El hombre moderno se ha caracterizado, desde el siglo XVII, por identificarse más con lo humano, quizá como resalte renacentista de lo antropológico, en contraste con el hombre medieval que se identificaba más con lo divino. No es que sean contrarios, es cuestión de poner el acento en un lado o en otro. Sin embargo, la deriva de poner el énfasis sólo en lo humano conlleva a su vez remarcar la naturaleza no natural: obra del hombre, no de Dios. Influye, qué duda cabe, el avance del conocimiento de la naturaleza, la observación y el método científico, que el hombre antiguo o medieval no poseía aún en todo su esplendor. Ahora, el ser humano conoce la naturaleza no meramente con sus ojos y oídos, sino con un instrumental muy sofisticado y con un conocimiento profundo, no meramente superficial, de lo natural. Aparentemente, hemos avanzado. Pero, a veces, las apariencias engañan.

La Naturaleza ahora se conoce mediatizada por la ciencia, y pierde su carácter inmediato, vivencial. ¡Cuántos niños ahora no saben lo que es un asno, una vaca, una gallina o de dónde salen el jamón y los huevos que se toman en el desayuno! En las realizaciones de un mundo tecnificado, el hombre no contempla el fruto de su trabajo, porque cada uno formamos parte de una inmensa cadena de producción, en la que, a lo sumo, agregamos un ínfimo valor añadido. Al hombre que vive de este modo, lo denomina Guardini, en su magnífica obra «El ocaso de la edad moderna», el hombre no humano o deshumanizado, porque forma parte de una tecnoestructura en el que él ya no es más que un mero número de serie, un código de barras.
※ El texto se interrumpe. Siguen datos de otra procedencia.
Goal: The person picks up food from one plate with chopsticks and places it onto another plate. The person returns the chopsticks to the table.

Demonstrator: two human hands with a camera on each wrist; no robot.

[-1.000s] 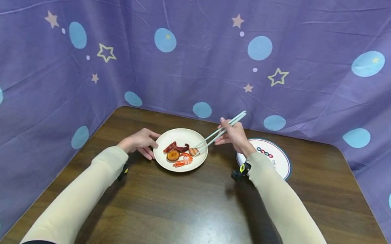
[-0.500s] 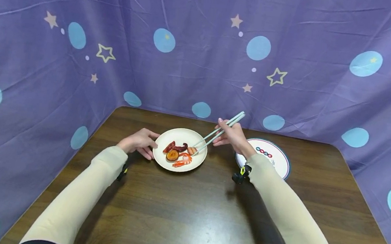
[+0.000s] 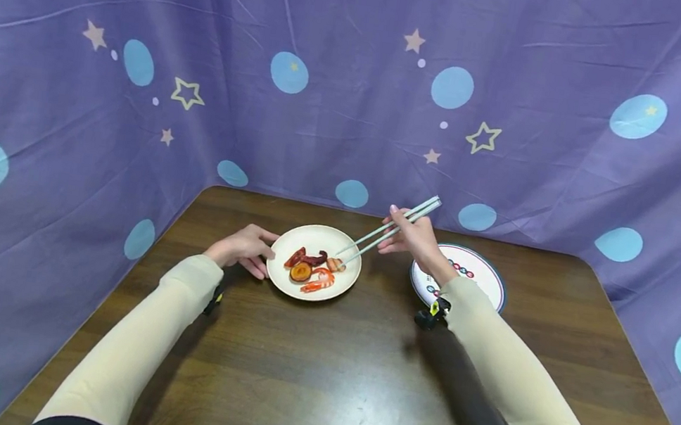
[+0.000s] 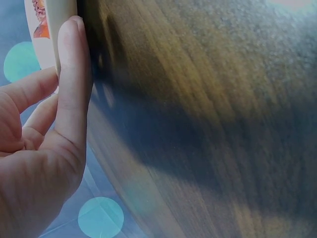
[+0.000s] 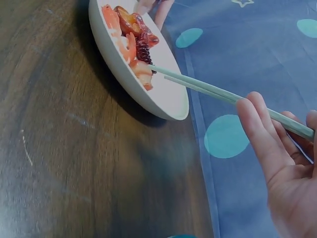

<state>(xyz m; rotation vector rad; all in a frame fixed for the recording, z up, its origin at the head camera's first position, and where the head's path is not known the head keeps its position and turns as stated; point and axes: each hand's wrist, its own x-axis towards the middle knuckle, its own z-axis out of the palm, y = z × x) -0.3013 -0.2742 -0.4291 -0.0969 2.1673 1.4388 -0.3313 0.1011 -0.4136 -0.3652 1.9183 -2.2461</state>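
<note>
A cream plate (image 3: pixel 319 231) stands on the table with pieces of food on it. My left hand (image 3: pixel 245 247) holds its left rim between thumb and fingers, close up in the left wrist view. My right hand (image 3: pixel 410 237) grips a pair of pale green chopsticks (image 3: pixel 399 225), which slant down over the plate's right side. Their tips are at a striped pale-orange food piece (image 5: pixel 142 74); whether both touch it I cannot tell. Beside that piece are a shrimp (image 3: pixel 319 281), a round orange-brown slice (image 3: pixel 301 271), a dark red octopus tentacle (image 3: pixel 317 258) and a reddish piece (image 3: pixel 295 256).
A white plate (image 3: pixel 486 276) with a blue rim and coloured print lies to the right, partly under my right forearm. The brown wooden table (image 3: pixel 308 371) ends at a purple patterned cloth (image 3: pixel 354 101) behind and at the sides.
My right hand and the chopsticks' upper ends have shifted slightly right, while the tips stay by the striped piece. My left hand keeps its place on the cream plate.
</note>
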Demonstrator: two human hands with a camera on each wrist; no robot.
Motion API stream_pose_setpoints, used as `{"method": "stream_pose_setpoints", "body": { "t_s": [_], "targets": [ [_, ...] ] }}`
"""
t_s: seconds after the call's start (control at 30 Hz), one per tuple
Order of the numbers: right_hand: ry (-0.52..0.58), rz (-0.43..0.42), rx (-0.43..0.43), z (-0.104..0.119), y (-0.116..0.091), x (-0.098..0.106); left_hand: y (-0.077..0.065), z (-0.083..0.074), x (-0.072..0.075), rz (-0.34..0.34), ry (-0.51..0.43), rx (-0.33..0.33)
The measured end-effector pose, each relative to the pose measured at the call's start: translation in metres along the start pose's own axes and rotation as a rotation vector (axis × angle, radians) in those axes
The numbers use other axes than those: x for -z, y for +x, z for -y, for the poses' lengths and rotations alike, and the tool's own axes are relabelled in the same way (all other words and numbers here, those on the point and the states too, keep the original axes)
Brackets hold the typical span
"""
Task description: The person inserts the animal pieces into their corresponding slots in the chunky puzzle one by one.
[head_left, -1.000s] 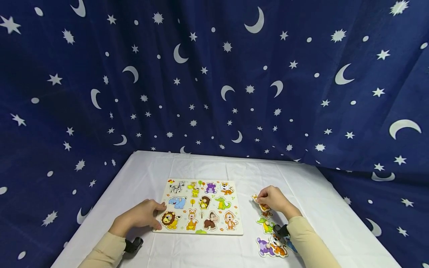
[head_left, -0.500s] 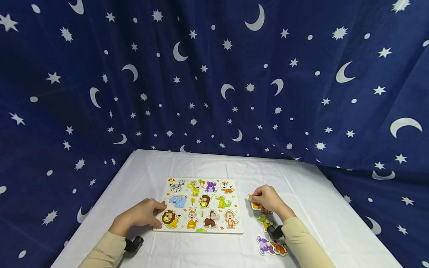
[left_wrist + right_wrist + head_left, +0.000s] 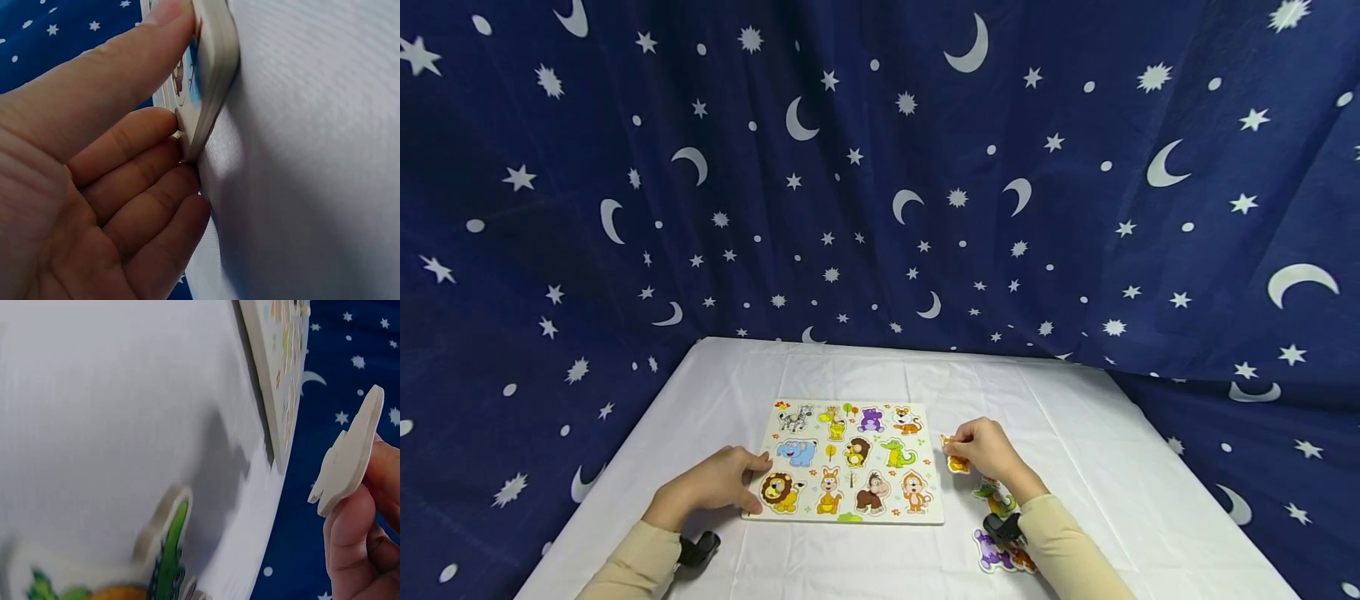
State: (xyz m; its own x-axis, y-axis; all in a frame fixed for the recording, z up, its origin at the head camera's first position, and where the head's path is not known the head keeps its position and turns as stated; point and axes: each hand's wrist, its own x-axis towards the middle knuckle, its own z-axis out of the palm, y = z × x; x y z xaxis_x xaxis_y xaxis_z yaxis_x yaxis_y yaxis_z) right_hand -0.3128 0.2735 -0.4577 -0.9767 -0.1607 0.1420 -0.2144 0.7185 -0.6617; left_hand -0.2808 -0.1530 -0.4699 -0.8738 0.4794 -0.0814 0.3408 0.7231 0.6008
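Observation:
A flat puzzle board (image 3: 880,467) with printed animals lies on the white table. My left hand (image 3: 718,481) rests at its left edge, thumb laid over the near corner and fingertips touching the side. In the left wrist view, those fingers (image 3: 147,150) are loosely bent against the board's edge. Just right of the board, my right hand (image 3: 992,447) pinches an orange animal puzzle piece (image 3: 957,463). The right wrist view shows the plain pale back of this puzzle piece (image 3: 350,459), tilted and raised above the table, between thumb and fingers.
A green crocodile piece (image 3: 995,498) lies below the right hand. Nearer me lie a purple piece (image 3: 991,552) and an orange one (image 3: 1022,560), partly hidden by the right wrist camera (image 3: 1002,529). A dark blue star-patterned curtain (image 3: 880,208) hangs behind the table (image 3: 850,367).
My right hand has moved left towards the board, carrying the orange piece away from the other loose pieces. The left hand and the board have stayed in place.

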Motion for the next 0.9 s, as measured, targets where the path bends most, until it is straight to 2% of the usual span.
{"method": "stream_pose_setpoints", "body": {
  "t_s": [0.23,0.6,0.9],
  "targets": [
    [-0.001,-0.006,0.017,0.009,-0.001,-0.009,0.000,0.002,0.000,-0.006,0.001,-0.018],
    [0.003,0.022,0.053,0.029,-0.001,-0.025,0.000,0.003,0.000,-0.011,0.014,-0.011],
    [-0.015,0.044,0.099,0.035,0.000,-0.040,0.000,0.001,0.000,-0.002,-0.002,-0.019]
  ]
}}
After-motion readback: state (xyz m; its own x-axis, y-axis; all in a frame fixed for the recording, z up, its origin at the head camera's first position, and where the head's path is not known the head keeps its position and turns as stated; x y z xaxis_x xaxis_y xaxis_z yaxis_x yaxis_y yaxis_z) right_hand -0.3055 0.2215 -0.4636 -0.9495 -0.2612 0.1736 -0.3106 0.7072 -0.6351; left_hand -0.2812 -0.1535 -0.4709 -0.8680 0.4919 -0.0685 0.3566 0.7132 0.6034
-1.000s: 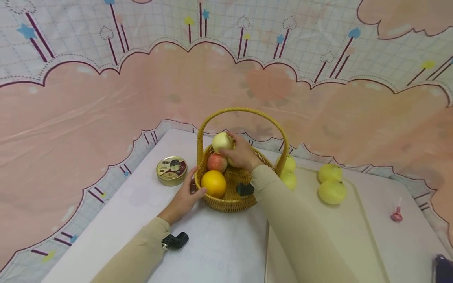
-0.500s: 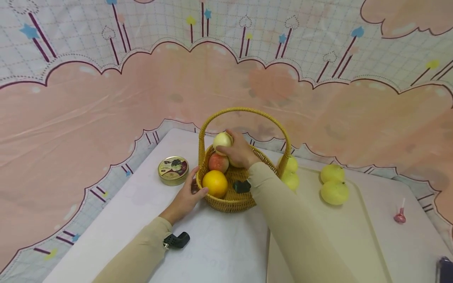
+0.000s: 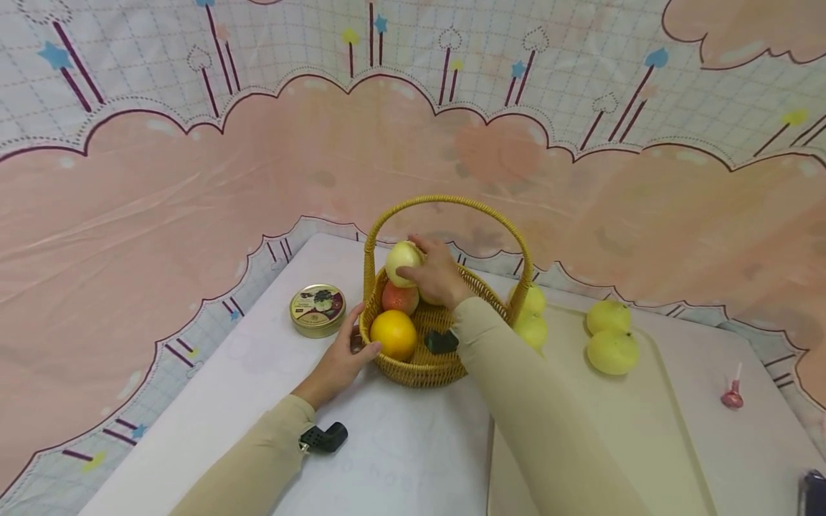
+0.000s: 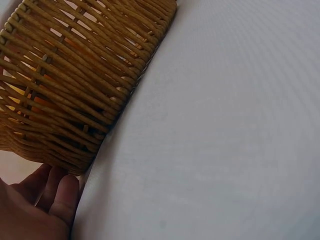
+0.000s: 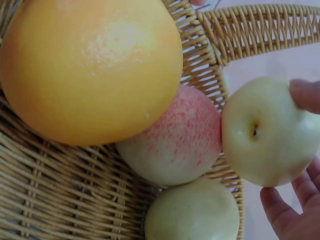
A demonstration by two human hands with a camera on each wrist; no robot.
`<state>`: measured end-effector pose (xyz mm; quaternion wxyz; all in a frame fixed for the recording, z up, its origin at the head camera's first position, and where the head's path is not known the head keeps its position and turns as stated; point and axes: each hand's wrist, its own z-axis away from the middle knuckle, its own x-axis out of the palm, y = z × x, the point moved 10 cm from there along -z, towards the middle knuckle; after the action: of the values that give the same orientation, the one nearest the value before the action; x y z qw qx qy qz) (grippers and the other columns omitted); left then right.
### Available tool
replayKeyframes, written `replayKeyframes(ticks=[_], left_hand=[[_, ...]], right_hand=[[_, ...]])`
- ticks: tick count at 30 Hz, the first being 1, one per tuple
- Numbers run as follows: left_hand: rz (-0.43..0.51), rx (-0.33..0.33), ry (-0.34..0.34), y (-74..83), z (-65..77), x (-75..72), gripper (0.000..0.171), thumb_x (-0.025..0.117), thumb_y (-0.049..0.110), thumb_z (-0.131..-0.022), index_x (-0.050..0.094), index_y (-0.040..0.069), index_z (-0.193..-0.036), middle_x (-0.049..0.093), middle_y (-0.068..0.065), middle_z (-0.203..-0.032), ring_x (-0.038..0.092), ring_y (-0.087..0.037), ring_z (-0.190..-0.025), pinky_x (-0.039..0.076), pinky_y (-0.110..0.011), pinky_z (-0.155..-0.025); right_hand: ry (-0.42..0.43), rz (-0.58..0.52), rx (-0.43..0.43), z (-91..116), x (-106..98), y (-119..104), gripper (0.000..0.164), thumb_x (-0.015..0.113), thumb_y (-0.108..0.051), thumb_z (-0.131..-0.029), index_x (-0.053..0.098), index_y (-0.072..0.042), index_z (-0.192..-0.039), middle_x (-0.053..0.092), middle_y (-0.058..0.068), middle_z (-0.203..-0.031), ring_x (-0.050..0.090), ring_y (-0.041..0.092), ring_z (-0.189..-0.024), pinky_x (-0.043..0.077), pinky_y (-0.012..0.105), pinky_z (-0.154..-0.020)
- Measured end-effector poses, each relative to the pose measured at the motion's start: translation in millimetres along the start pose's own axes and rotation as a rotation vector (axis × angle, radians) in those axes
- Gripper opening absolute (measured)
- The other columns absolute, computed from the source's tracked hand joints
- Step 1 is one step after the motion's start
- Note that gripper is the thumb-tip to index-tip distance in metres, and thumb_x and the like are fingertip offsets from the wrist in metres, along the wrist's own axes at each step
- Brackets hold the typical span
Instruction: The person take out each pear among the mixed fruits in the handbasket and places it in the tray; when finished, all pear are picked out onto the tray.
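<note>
My right hand [image 3: 437, 272] holds a pale yellow apple-like fruit [image 5: 267, 132] at the back left rim of the wicker basket [image 3: 419, 374]. In the right wrist view the thumb and fingertips pinch its sides, and it meets the red-speckled peach [image 5: 185, 142]. Inside the basket, an orange [image 3: 393, 335] lies at the front left, the peach behind it. Another pale fruit [image 5: 194, 212] lies beside the peach, mostly hidden by my right hand in the head view. My left hand [image 3: 338, 362] grips the basket's left side, thumb at the rim and fingers against the outer wall.
A round tin [image 3: 317, 309] stands left of the basket. To the right lies a cream tray [image 3: 594, 430] with yellow-green fruits [image 3: 613, 351]. A pink lollipop [image 3: 732, 394] is farther right. The basket's tall handle [image 3: 445, 198] arches over my right hand. A dark object [image 3: 812, 493] lies at the lower right edge.
My right hand and the pale fruit have shifted slightly left relative to the basket, lower against the peach. My left hand keeps its place on the basket. The head view has moved a little.
</note>
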<state>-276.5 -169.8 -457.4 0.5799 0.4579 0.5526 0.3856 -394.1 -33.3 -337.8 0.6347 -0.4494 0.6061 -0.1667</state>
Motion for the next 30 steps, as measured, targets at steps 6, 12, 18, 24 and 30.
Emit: replayKeyframes(ticks=[6,12,18,24,30], left_hand=[[0.009,0.005,-0.003,1.3,0.2,0.6,0.079,0.061,0.027,-0.1,0.012,0.019,-0.161,0.042,-0.027,-0.144,0.046,-0.036,-0.126,0.035,-0.051,-0.108],[0.001,0.001,0.001,0.9,0.5,0.3,0.079,0.061,0.027,-0.1,0.011,0.019,-0.161,0.041,-0.027,-0.144,0.045,-0.036,-0.126,0.035,-0.052,-0.108],[0.0,0.006,-0.001,2.4,1.0,0.7,0.078,0.06,0.027,-0.101,0.011,0.019,-0.161,0.041,-0.027,-0.145,0.045,-0.037,-0.126,0.035,-0.052,-0.108],[-0.003,0.009,-0.004,2.5,1.3,1.3,0.077,0.06,0.027,-0.101,0.011,0.019,-0.161,0.041,-0.027,-0.146,0.045,-0.037,-0.128,0.033,-0.053,-0.109],[0.005,0.012,-0.005,3.5,1.5,1.5,0.077,0.06,0.028,-0.101,0.011,0.019,-0.161,0.04,-0.026,-0.146,0.044,-0.037,-0.128,0.033,-0.053,-0.109]], right_hand=[[-0.06,0.0,-0.057,5,6,-4,0.073,0.075,-0.02,-0.088,0.042,-0.005,-0.152,0.044,0.018,-0.148,0.05,0.032,-0.124,0.045,0.044,-0.101],[-0.111,-0.087,-0.011,11,9,4,0.074,0.073,-0.024,-0.09,0.038,-0.008,-0.154,0.045,0.015,-0.15,0.053,0.031,-0.123,0.047,0.044,-0.098],[-0.129,-0.134,0.028,17,12,11,0.072,0.071,-0.034,-0.093,0.038,-0.013,-0.153,0.046,0.015,-0.146,0.055,0.03,-0.119,0.049,0.044,-0.096],[-0.11,-0.143,0.032,19,12,15,0.073,0.07,-0.037,-0.093,0.038,-0.01,-0.152,0.045,0.017,-0.147,0.055,0.031,-0.12,0.05,0.044,-0.095],[-0.131,-0.137,0.034,23,14,18,0.077,0.069,-0.038,-0.093,0.034,-0.011,-0.155,0.041,0.015,-0.151,0.05,0.031,-0.128,0.049,0.044,-0.096]])
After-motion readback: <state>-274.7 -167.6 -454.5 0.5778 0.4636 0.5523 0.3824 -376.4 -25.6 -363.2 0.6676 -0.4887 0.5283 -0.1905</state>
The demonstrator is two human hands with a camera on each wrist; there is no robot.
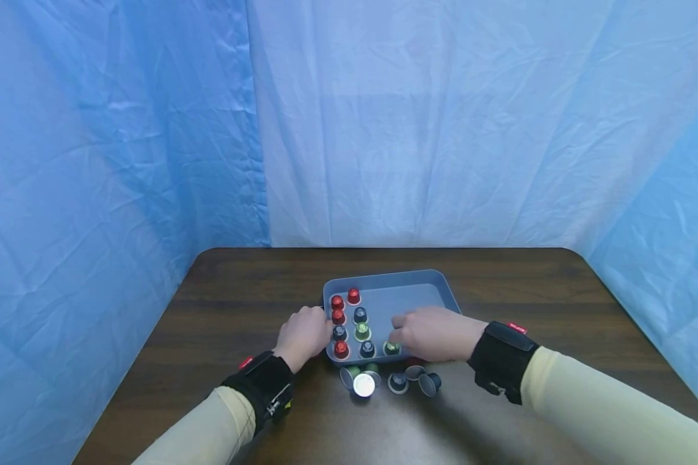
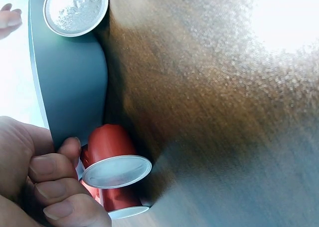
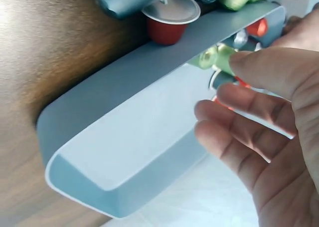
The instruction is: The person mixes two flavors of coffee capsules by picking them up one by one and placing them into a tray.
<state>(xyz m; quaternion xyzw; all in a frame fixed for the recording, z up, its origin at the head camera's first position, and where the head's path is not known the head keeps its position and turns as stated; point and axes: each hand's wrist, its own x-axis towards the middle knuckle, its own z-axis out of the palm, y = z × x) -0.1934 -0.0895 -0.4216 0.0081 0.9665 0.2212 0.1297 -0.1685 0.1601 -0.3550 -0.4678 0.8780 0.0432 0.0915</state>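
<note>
A blue-grey tray (image 1: 419,294) holds red coffee capsules (image 1: 353,296), dark capsules (image 1: 360,315) and green capsules (image 1: 362,331), lids down at its left side. At the tray's left end, my left hand (image 1: 305,334) grips the rim between thumb and curled index finger. Two red capsules (image 2: 110,141) lie beside those fingers in the left wrist view. Over the tray's front right part hovers my right hand (image 1: 433,332). Its fingers are spread and slightly bent in the right wrist view, holding nothing; the thumb tip overlaps a green capsule (image 3: 225,57) there.
Along the tray's front side, several loose capsules lie on the dark wooden table (image 1: 238,290). Among them are one with its silver lid (image 1: 363,385) up, an upright dark capsule (image 1: 398,382) and a red capsule (image 3: 166,31). Blue curtains (image 1: 349,129) hang behind and at both sides.
</note>
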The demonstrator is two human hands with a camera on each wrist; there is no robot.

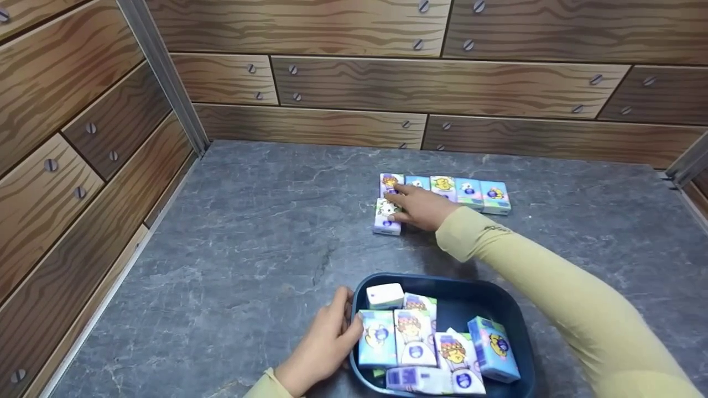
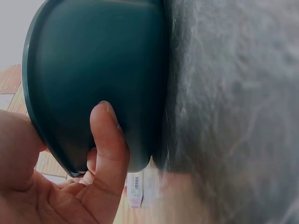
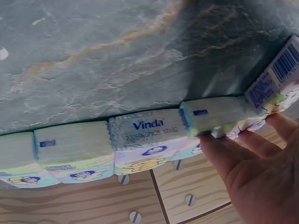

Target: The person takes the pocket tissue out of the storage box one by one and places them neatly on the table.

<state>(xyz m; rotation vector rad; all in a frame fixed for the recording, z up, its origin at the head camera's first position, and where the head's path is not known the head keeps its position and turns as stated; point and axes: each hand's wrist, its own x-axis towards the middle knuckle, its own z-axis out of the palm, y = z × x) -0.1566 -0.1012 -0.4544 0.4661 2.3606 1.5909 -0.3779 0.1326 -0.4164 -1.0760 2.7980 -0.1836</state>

Junto a esta deshumanización corre paralela la desnaturalización de la naturaleza: la naturaleza no natural, transformada. Antes, la naturaleza era misteriosa, ahora aparece destripada y descerrajada a la vista del tecnomanipulador. Se ha convertido en un objeto extraño. Ya no es el misterio vital que nos envuelve: donde nacemos, nos desarrollamos, establecemos relaciones de afecto y amistad, trabajamos, somos felices, sufrimos y morimos; sino una estructura ajena y compleja que se comprende de modo abstracto, en todo caso en lenguaje matemático, o como fuente de recursos. Añoramos la naturaleza prístina: vivir en conformidad con la naturaleza. Anhelamos reconquistar el carácter natural de nuestro ser.

Ante este panorama, caben dos alternativas: la mirada atrás, desvaída, romántica, de una cultura perdida; o bien otear el futuro de un modo fecundo: partiendo de la realidad actual, también en el orden de los actuales conocimientos, salvar el carácter humano del hombre y de lo natural en la naturaleza. Y esta tarea es obra de todos: desde la arquitectura de las grandes ciudades, hasta la conservación de espacios naturales, la protección de la biodiversidad, etc. Para lograr esto, es necesario dar preeminencia al carácter sacro del hombre y con él a la naturaleza. No son cosas contrapuestas. La ciencia y la tecnología nos han de devolver al mundo natural del que procedemos, a condición de que respeten el misterio del hombre y de la naturaleza.